### EXERCISE
Set down every line below, word for word.

Start of Block

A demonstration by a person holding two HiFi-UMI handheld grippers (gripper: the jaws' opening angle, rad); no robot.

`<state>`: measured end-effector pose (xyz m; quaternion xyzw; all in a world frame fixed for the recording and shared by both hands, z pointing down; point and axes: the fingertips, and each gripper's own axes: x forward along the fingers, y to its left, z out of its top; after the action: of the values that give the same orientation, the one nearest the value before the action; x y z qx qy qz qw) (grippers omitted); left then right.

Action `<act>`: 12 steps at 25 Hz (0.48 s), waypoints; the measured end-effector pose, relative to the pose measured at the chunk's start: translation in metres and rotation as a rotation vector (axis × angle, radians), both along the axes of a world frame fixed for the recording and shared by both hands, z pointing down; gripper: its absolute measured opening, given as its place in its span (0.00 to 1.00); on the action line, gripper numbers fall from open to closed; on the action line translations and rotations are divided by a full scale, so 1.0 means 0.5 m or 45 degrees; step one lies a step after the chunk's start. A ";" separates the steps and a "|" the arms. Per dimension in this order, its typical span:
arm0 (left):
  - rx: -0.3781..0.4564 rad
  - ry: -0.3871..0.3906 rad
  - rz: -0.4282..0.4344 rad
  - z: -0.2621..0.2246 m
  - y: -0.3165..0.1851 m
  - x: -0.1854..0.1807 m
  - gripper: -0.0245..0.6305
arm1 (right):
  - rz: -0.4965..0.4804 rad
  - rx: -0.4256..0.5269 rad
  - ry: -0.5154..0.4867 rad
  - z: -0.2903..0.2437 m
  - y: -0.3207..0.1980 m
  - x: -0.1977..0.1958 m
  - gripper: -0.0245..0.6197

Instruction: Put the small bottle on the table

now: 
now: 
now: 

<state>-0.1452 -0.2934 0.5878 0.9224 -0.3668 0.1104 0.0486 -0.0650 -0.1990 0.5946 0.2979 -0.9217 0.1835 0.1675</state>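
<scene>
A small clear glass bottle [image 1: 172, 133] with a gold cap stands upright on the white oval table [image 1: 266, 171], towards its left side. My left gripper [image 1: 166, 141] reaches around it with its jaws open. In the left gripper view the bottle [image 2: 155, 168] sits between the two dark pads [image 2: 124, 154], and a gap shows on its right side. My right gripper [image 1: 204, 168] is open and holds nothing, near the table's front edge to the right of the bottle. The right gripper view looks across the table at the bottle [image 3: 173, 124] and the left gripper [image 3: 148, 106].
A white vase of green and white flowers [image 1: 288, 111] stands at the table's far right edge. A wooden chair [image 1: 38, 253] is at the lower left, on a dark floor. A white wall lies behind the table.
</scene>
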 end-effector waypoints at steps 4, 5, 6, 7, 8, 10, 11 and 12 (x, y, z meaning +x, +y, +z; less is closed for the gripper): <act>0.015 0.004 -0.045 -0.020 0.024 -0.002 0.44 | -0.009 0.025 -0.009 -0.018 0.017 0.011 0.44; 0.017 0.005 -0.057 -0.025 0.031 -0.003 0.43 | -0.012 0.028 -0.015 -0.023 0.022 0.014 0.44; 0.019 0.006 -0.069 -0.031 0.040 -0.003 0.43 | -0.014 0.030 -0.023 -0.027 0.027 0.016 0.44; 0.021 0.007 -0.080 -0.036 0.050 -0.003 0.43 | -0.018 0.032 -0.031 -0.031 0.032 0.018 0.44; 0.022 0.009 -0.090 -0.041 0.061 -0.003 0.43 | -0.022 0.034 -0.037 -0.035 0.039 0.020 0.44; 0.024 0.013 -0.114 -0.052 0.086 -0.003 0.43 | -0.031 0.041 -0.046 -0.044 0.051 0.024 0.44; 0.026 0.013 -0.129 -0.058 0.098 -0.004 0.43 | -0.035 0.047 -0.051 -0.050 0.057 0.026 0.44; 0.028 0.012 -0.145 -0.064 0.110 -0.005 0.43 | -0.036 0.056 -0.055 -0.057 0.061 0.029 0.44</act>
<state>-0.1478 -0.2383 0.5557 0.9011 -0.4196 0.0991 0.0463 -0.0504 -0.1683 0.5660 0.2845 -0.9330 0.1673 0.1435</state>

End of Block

### SOLUTION TO THIS PROBLEM
A demonstration by a person holding two HiFi-UMI handheld grippers (gripper: the jaws' opening angle, rad); no robot.

`<state>`: measured end-effector pose (xyz m; quaternion xyzw; all in a world frame fixed for the recording and shared by both hands, z pointing down; point and axes: the fingertips, and each gripper's own axes: x forward along the fingers, y to its left, z out of its top; after the action: of the values that give the same orientation, the one nearest the value before the action; x y z qx qy qz qw) (grippers omitted); left then right.

Action `<act>`: 12 steps at 25 Hz (0.48 s), waypoints; the measured end-effector pose, relative to the pose measured at the chunk's start: translation in metres and rotation as a rotation vector (axis × angle, radians), both along the axes of a world frame fixed for the recording and shared by both hands, z pointing down; gripper: its absolute measured opening, given as its place in its span (0.00 to 1.00); on the action line, gripper numbers fall from open to closed; on the action line translations and rotations are divided by a full scale, so 1.0 means 0.5 m or 45 degrees; step one lies a step after the chunk's start. A ";" separates the steps and a "|" the arms. Per dimension in this order, its typical span:
arm0 (left):
  - rx: -0.3781..0.4564 rad
  - ry: -0.3871..0.3906 rad
  - rz: -0.4282..0.4344 rad
  - z: -0.2621..0.2246 m
  - y: -0.3165..0.1851 m
  - x: -0.1854..0.1807 m
  - gripper: -0.0245..0.6305
arm1 (right):
  - rz: -0.4965..0.4804 rad
  - rx: -0.4256..0.5269 rad
  - ry: -0.5154..0.4867 rad
  - z: -0.2903..0.2437 m
  - y: -0.3207..0.1980 m
  - x: -0.1977..0.1958 m
  - gripper: -0.0245..0.6197

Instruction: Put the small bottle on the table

now: 
now: 
now: 

<state>-0.1452 -0.2934 0.5878 0.9224 -0.3668 0.1104 0.0486 -0.0650 -0.1990 0.5946 0.2979 -0.9217 0.1835 0.1675</state>
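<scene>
A small clear glass bottle [image 1: 172, 133] with a gold cap stands upright on the white oval table [image 1: 266, 171], towards its left side. My left gripper [image 1: 166, 141] reaches around it with its jaws open. In the left gripper view the bottle [image 2: 155, 168] sits between the two dark pads [image 2: 124, 154], and a gap shows on its right side. My right gripper [image 1: 204, 168] is open and holds nothing, near the table's front edge to the right of the bottle. The right gripper view looks across the table at the bottle [image 3: 173, 124] and the left gripper [image 3: 148, 106].
A white vase of green and white flowers [image 1: 288, 111] stands at the table's far right edge. A wooden chair [image 1: 38, 253] is at the lower left, on a dark floor. A white wall lies behind the table.
</scene>
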 end-effector waypoints at steps 4, 5, 6, 7, 8, 10, 11 and 12 (x, y, z meaning +x, +y, +z; less is closed for the gripper): <act>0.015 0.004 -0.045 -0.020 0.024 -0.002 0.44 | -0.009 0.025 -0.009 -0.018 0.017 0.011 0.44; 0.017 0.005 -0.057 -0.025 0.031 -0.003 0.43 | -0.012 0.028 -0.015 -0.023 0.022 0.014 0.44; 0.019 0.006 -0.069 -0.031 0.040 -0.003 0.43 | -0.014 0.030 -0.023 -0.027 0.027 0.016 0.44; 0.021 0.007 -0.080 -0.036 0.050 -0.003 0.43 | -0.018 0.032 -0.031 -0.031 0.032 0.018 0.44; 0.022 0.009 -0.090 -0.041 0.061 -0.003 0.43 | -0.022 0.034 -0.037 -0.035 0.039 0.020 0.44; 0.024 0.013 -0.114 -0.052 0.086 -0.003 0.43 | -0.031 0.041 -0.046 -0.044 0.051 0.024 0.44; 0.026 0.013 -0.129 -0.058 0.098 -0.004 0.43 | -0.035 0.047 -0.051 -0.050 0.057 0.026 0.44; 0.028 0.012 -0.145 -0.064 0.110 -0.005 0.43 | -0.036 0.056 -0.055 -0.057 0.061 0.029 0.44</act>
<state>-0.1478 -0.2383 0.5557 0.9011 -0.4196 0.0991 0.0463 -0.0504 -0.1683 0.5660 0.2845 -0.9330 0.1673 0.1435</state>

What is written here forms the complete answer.